Recorded data
┌──

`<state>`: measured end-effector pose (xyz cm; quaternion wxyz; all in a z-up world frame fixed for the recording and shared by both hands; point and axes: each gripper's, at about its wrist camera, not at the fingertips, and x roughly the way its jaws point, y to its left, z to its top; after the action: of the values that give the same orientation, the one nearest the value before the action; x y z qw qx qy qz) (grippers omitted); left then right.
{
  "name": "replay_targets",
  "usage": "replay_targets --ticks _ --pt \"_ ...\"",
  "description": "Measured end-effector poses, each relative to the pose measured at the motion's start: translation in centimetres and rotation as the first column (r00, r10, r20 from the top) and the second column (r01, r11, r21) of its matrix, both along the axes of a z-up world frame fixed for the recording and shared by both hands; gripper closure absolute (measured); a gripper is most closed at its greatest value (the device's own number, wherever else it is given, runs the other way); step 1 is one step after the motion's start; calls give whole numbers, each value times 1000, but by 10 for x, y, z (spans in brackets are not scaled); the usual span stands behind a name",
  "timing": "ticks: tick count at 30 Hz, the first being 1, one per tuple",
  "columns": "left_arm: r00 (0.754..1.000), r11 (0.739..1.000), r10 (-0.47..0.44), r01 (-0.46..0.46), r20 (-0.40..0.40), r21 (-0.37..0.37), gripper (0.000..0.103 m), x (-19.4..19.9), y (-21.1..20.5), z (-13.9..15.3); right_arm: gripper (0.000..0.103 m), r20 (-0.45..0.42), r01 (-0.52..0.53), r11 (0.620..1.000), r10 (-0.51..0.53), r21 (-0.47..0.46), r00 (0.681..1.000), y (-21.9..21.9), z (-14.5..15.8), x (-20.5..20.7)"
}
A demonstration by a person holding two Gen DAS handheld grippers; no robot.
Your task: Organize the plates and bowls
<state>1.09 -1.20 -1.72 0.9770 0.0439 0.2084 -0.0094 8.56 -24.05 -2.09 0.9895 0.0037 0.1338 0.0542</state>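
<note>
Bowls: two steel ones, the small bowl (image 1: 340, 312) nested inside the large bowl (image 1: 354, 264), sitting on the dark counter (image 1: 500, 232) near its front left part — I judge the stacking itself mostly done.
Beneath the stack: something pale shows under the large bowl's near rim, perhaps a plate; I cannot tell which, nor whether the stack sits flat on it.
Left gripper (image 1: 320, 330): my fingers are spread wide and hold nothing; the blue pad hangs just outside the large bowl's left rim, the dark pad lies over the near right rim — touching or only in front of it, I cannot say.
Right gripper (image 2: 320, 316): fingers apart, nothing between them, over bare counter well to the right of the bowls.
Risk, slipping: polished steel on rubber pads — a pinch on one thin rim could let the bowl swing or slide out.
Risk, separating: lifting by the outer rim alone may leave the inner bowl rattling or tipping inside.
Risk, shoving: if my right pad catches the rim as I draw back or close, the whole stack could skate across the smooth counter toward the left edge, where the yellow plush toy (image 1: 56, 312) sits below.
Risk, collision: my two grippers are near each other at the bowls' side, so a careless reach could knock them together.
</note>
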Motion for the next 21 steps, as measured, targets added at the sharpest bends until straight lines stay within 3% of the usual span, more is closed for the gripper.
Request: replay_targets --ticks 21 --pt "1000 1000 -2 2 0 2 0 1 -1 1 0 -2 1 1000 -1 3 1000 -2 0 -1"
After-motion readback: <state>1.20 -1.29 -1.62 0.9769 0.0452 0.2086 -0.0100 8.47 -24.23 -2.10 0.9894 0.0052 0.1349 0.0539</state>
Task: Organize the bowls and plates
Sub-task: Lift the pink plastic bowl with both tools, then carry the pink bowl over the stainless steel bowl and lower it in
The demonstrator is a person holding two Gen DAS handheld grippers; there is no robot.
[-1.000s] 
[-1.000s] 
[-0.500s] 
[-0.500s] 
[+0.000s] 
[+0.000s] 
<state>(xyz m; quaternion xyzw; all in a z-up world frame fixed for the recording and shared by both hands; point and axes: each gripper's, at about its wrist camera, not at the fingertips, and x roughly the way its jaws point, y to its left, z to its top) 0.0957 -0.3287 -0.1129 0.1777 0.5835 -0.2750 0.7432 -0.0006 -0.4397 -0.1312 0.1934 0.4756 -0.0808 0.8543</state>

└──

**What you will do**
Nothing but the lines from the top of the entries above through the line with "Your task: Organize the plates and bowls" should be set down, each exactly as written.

**Solution for this exercise**
`<state>`: measured end-effector pose (xyz cm; quaternion wxyz; all in a z-up world frame fixed for the recording and shared by both hands; point and axes: each gripper's, at about its wrist camera, not at the fingertips, and x roughly the way its jaws point, y to its left, z to its top; after the action: of the values that give the same orientation, the one nearest the value before the action; x y z qw qx qy qz) (grippers omitted); left then right.
{
  "name": "replay_targets",
  "usage": "replay_targets --ticks _ --pt \"_ ...\"",
  "description": "Measured end-effector poses, each relative to the pose measured at the motion's start: translation in centimetres and rotation as the first column (r00, r10, r20 from the top) and the second column (r01, r11, r21) of its matrix, both along the axes of a z-up world frame fixed for the recording and shared by both hands; gripper closure absolute (measured); a gripper is most closed at its greatest value (the device's own number, wherever else it is given, runs the other way); step 1 is one step after the motion's start; calls give whole numbers, each value times 1000, but by 10 for x, y, z (spans in brackets are not scaled); the usual span stands behind a name",
  "timing": "ticks: tick count at 30 Hz, the first being 1, one per tuple",
  "columns": "left_arm: r00 (0.754..1.000), r11 (0.739..1.000), r10 (-0.47..0.44), r01 (-0.46..0.46), r20 (-0.40..0.40), r21 (-0.37..0.37), gripper (0.000..0.103 m), x (-19.4..19.9), y (-21.1..20.5), z (-13.9..15.3); right_arm: gripper (0.000..0.103 m), r20 (-0.45..0.42), r01 (-0.52..0.53), r11 (0.620..1.000), r10 (-0.51..0.53), r21 (-0.47..0.46), r00 (0.681..1.000), y (-21.9..21.9), z (-14.5..15.8), x (-20.5..20.7)"
}
A demonstration by a person holding two Gen DAS handheld grippers; no robot.
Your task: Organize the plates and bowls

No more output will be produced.